LO TRÁGICO DEL SILENCIO. A
En el silencio no sólo hay un elemento sano, amable -escribe Max Picard en su libro citado-; hay también un elemento oscuro, telúrico, terrible, hostil, que puede surgir del fondo del silencio, infernal, demónico. A lo largo de la historia de Occidente, la primera forma de angustia suscitada por el siencio lo es por aquello que Georges Simon considera la inmensa epopeya del silencio de Dios, comenzando por el silencio de la creación. Ese Deus absconditus, trascendente, insondable, enigmático, de Pascal, cuya oscuridad recuerda al hombre que es limitado y pecador. Ese Dios escondido –`¿A dónde te escondiste…?´- de san Juan de la Cruz, que así confiere al hombre la libertad de creer o no creer.

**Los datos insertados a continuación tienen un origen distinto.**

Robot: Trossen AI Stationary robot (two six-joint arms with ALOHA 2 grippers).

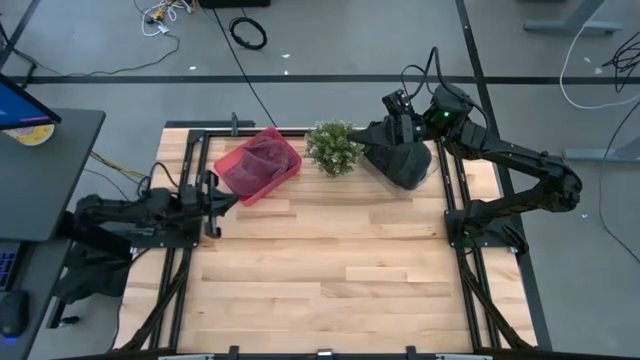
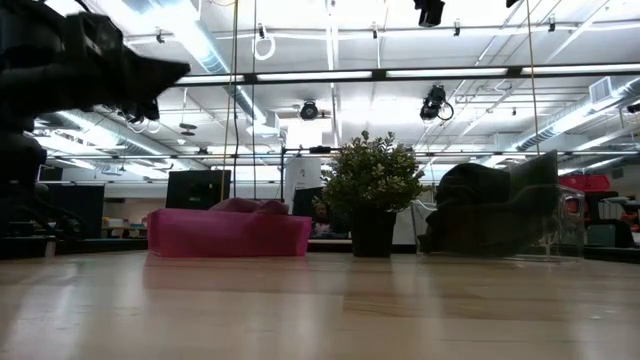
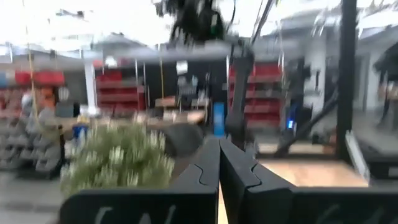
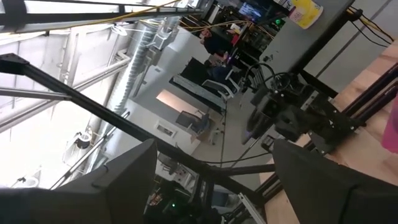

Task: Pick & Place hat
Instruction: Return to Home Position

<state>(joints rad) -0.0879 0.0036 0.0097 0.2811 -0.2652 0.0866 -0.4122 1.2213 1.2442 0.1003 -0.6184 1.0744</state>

Ell silencio de Dios se ha percibido y sentido también como trágico, porque pone en duda su misma existencia o puede ser esta interpretada como indiferencia, lo cual no ha dejado de despertar la cólera de muchos creyentes, y, en el mejor de los casos, se ha visto como la noche de la fe. Job -ese asombroso personaje literario, expresión de buena parte de la humanidad- ya acusó directamente al Altísimo, en uno de los testimonios literarios más bellos de todos los tiempos. El salmo 22 comienza con el lamento del desamparo de Dios, que no oye los rugidos del justo, que no responde de día y no da remedio de noche. El libro de las Lamentaciones vuelve a denostar al Dios que se esconde y parece ignorar el sufrimiento del pueblo.
Que su Palabra, su mismo Hijo, que le llama Abba, padezca en el Huerto de los olivos y en la cruz ese silencio, esa ausencia, ese mismo desamparo, ya es una cierta respuesta al drama de Job, al drama del hombre que en todos los tiempos y lugares sufre el silencio de Dios. Pero no acaba de aquietar al corazón humano, como lo demuestran esas mencionadas noches de fe, patentes en las vidas de muchos santos, como en las de las tres Teresa (de Ávila, de Lisieux y de Calcuta).